Ich reichte Reinald das Geschirr durch ein geöffnetes Fenster. Er wünschte mir eine gute Nacht, ich nahm unser Gepäck und ging in den Anbau. Drinnen stellte ich das Gepäck neben der Tür ab und schloss ihren unteren Teil. Den oberen ließ ich geöffnet, um die frische Frühlingsluft nicht auszusperren. Hinter mir im Stroh raschelte es und ich hörte Silvia sagen:
„Was zögert Ihr, mein Gatte? Tretet getrost näher, Euer Lager ist gerichtet.“
Nur langsam gewöhnten sich meine Augen an die Dunkelheit. Silvia, von der ich wegen des schummrigen Lichtes nur schemenhaft den Kopf erkennen konnte, hatte uns aus Stroh und Heu eine gemütliche Schlafgelegenheit gebaut. Sie streckte einen Arm unter dem Heu hervor, mit dem sie sich zugedeckt hatte, und klopfte auf den Platz neben sich.
„Hier könnt Ihr Eure müden Glieder ausruhen.“
Ohne zu zögern, warf ich mich neben sie in das Stroh und sie bedeckte mich mit einer großen Ladung Heu. Moderne Betten haben sicherlich etwas für sich, aber ein Bett im Heu bestimmt auch. Allein der Duft schlägt den jedes Weichspülers. Dazu noch der Geruch nach Frühling und feuchter Erde, der durch die Tür herein kam – es war einfach großartig!
„Und? Wie gefällt dir dein Abenteuer?“ flüsterte Silvia.
„Ausgesprochen gut. Ich fürchte, ich könnte mich daran gewöhnen. – Wie ist das eigentlich, bleiben wir noch eine Zeit lang?“
„Das liegt ganz bei dir. Wenn du möchtest, ja, wenn nicht, dann nicht. – Ach ja, trifft das, was du eben über das Gewöhnen gesagt hast, auch auf mich zu?“
„Sicher! Du bist der Dreh- und Angelpunkt. Ohne dich wäre es doch gar nicht möglich, dies zu erleben.“
„Eine sehr sachliche Aussage. Deine Reiseleitung ist begeistert, die Frau in mir weniger. Geht’s vielleicht auch ein wenig emotionaler?“
„Also gut. Ich fühle mich in deiner Nähe einfach wohl und das, was ich mit dir erlebe, ist im wahrsten Sinne des Wortes unheimlich schön. Dass ich mich erst an dich gewöhnen müsste, kann ich nicht behaupten. Ich habe vielmehr das Gefühl, dich schon seit einer Ewigkeit zu kennen.“
Aus dem Dunkeln erklang ein leises Lachen.

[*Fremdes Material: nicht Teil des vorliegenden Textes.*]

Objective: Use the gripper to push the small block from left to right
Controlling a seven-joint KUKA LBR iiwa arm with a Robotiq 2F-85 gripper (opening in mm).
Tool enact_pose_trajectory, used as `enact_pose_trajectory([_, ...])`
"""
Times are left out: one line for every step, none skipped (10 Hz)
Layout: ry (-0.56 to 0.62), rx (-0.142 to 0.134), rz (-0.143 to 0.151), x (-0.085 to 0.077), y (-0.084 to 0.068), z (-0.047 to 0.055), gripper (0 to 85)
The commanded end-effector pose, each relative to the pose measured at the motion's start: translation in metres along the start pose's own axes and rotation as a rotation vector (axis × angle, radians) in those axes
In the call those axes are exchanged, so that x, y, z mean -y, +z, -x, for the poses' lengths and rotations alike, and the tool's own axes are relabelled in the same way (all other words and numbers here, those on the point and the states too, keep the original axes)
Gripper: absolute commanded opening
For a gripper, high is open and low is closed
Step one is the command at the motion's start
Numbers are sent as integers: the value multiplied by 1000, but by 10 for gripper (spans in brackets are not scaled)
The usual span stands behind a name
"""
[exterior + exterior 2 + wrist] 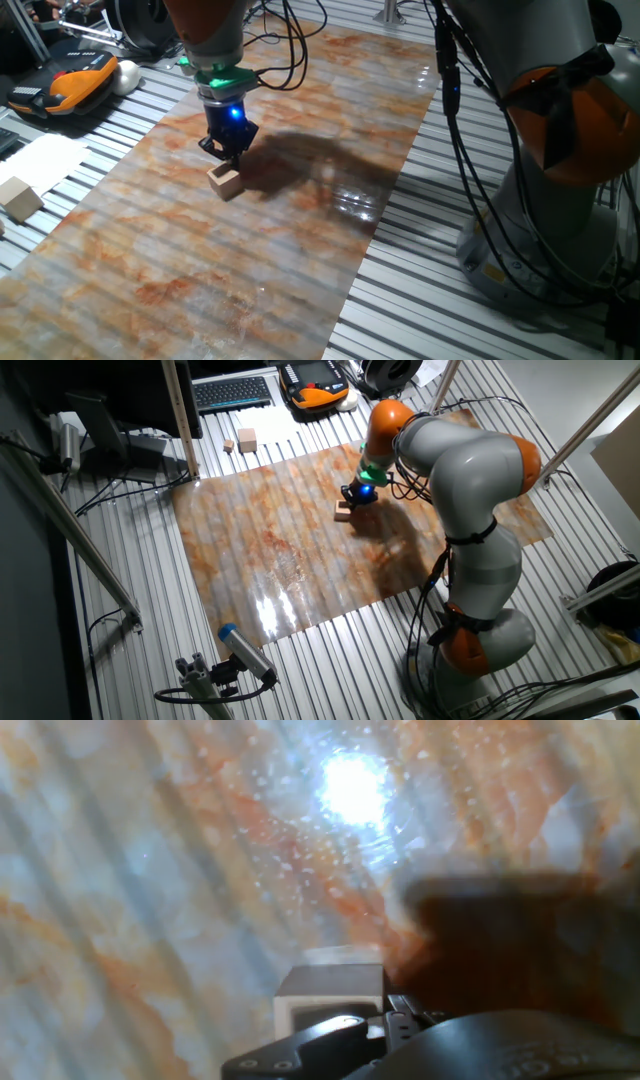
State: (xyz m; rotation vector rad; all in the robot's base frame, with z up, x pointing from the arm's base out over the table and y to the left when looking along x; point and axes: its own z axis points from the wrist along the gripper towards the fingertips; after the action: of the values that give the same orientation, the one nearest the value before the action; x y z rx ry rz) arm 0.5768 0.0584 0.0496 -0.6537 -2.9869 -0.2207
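Your dark two-fingered tool [231, 152] with its blue light stands low on the marbled orange desk [200, 270], touching the small tan wooden cube [226, 181]. Fingers apart or together, I cannot tell. Judging by that contact, pushing has begun; most travel remains.

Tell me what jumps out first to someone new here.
The gripper with its blue light, low over the marbled mat and right by the small block. Next the bulky grey-and-orange arm bending over the mat. A paler block sits off the mat's left edge.
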Motion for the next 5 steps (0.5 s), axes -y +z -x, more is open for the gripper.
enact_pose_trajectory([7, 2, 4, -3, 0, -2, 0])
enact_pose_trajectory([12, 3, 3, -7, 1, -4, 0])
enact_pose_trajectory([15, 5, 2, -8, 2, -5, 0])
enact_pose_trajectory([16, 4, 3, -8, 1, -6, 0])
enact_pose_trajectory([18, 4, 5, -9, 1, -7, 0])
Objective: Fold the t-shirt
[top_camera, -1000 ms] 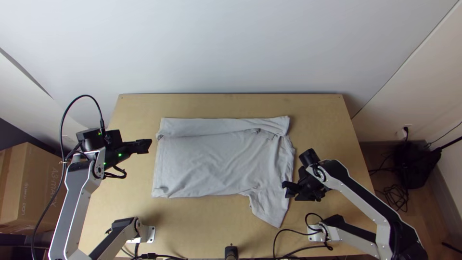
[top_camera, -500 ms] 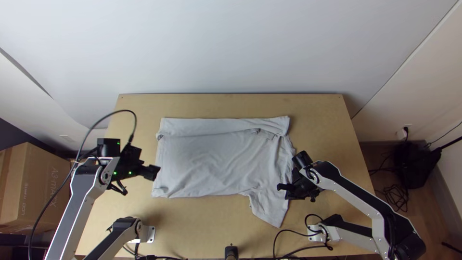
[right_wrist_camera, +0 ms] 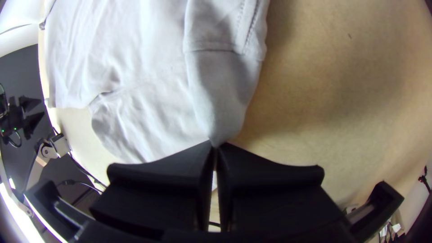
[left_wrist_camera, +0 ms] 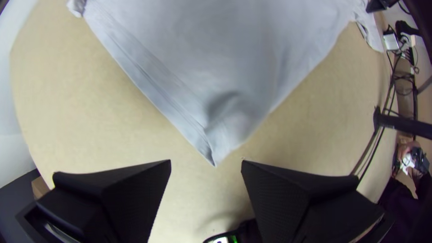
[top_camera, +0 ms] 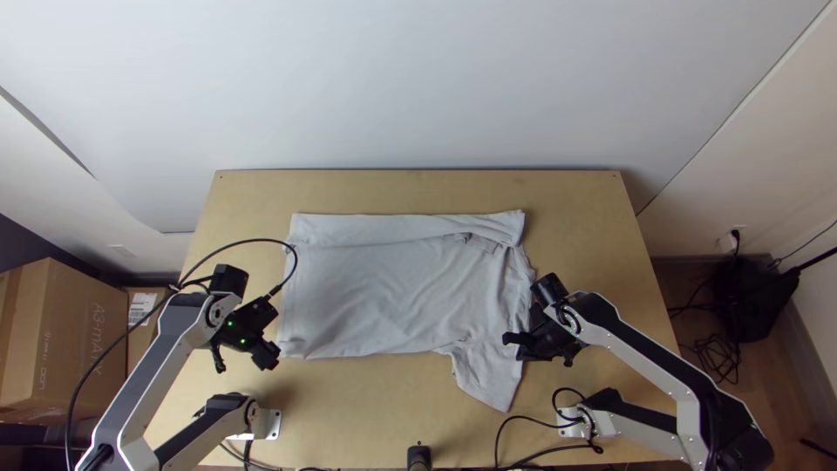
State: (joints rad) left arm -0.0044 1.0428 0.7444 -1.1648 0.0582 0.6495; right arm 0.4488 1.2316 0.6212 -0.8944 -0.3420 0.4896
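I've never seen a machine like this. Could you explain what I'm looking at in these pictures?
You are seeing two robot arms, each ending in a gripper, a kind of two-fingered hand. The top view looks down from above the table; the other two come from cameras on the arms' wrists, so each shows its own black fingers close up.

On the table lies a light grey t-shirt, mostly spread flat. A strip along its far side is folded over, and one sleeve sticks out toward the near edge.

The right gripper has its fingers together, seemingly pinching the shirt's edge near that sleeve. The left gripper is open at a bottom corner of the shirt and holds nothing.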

„Vielleicht stimmt das ja sogar. – Dennoch, irgendwie glaube ich ein unausgesprochenes ‚aber’ zu hören ...“
„Na ja, die Tatsache, dass du meine Gedanken ... Es erstaunt mich fast, dass dir das entgangen ist und du fragen musst.“
„Daher weht der Wind! – Keine Sorge, ich kontrolliere nicht ständig, was du denkst. Zugegeben, ich habe die Möglichkeit der Telepathie genutzt, um mit dir Kontakt aufzunehmen. Aber ich könnte mich nie in deine Gedanken einschleichen, ohne dass du es bemerken würdest. – Beruhigt dich das ein wenig?“
„Sehr!“ erwiderte ich erleichtert. „Kannst du die Gedanken von allen Menschen lesen? Zum Beispiel Reinalds?“
„Nein. Das ist so ähnlich wie bei einem Sender und einem Empfänger. Die Wellenlänge muss stimmen, sonst klappt’s nicht. - Sag mal, darf ich mich bei dir ankuscheln?“
Bevor ich antworten konnte, hörte ich das Stroh rascheln und fühlte, dass sie dichter neben mich rutschte.
„Du darfst mich übrigens gerne in den Arm nehmen. - Oder hast du etwa Angst vor mir?“
„Ein wenig schon“, gab ich in einem Anflug von Ehrlichkeit zu, schob aber dennoch den rechten Arm unter ihren Nacken und zog sie dichter an mich.
Sie befreite sich aus meiner Umarmung, richtete den Oberkörper auf und beugte sich über mich. Sehen tat ich es nicht, denn inzwischen war es so dunkel geworden, dass ich außer dem helleren Viereck der offenen Tür nichts erblickte. Ich konnte nur fühlen. Ich spürte ihren warmen Atem und ihre Haarspitzen, die mein Gesicht kitzelten.
„Vor mir musst du dich wirklich nicht fürchten“, flüsterte sie.
Obschon es stockfinster war, schloss ich die Augen, als sie mich küsste, und zog sie fest an mich. Sie machte es sich in meinem Arm bequem, hauchte mir noch ein ‚gute Nacht‘ ins Ohr und kurz darauf waren wir beide eingeschlafen.